My combined education and experience leads to interests at the intersection of everything, like how the ‘local’ food movement can serve to simultaneously feed and exclude marginalized communities – and how breaking bread can bind us together. 

Similar to most Farmers in our region, February was a month of planning at Fresh Roots in addition to a whack of orientation for this noob to the organization. I had lots of introductions to people, programming, and technology that I never knew existed. I’ve been pouring over documents and making seed orders, planning compost deliveries, and scouring resumes to hire folks for our seasonally expanding  Farm Team. I am so excited to bring all of this planning to life. Just like a little garlic sprout, these ideas will transform into something lusciously green and delicious, and I can’t wait to share it with you. 

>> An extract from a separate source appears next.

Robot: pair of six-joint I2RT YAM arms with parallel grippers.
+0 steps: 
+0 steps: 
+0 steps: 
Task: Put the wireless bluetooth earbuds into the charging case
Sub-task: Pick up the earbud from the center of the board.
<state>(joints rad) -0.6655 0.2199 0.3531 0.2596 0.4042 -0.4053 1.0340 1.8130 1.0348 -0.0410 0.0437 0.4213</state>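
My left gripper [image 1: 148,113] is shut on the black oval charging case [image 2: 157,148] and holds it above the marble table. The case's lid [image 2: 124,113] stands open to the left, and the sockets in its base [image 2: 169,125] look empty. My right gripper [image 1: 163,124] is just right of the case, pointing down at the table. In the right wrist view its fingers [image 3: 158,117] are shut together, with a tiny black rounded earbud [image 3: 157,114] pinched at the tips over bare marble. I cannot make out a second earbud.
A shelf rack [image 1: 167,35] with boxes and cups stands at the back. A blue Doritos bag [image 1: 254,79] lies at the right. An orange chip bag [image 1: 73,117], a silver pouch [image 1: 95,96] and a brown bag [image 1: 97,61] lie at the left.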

Looking forward, we’ve got lots of stuff germinating. I just received our first seed order from Johnny’s and even got a couple of seed trays started with the help of our Program Manager, Galen. Seeding is kind of like making perogies – put on some good music, set up the trays, get a flow going, and you’re in the zone. I like to imagine all the energy in the room going into every ‘plop’ of a seed. What were Galen and I talking about and how will those words be brought to life by these plants that will emerge? I don’t care if this seems hippy-dippy. It feels good to set the scene for intention and growth in a holistic way. Other things featured this month: an epic, steamy, slippery compost dump; approximately one million zoom meetings; a gigantic, online group interview for our summer staff; and… snow (what!?).  

In March you’ll hear more from me through social media and the second Monthly Farm Report, and by June CSA Veggie Box members will be reading my weekly fresh sheet updates. Soon enough, I hope you’ll all be eating the food the Farm Team has collaboratively created. Can you taste those sweet Hakurei Turnips, yet?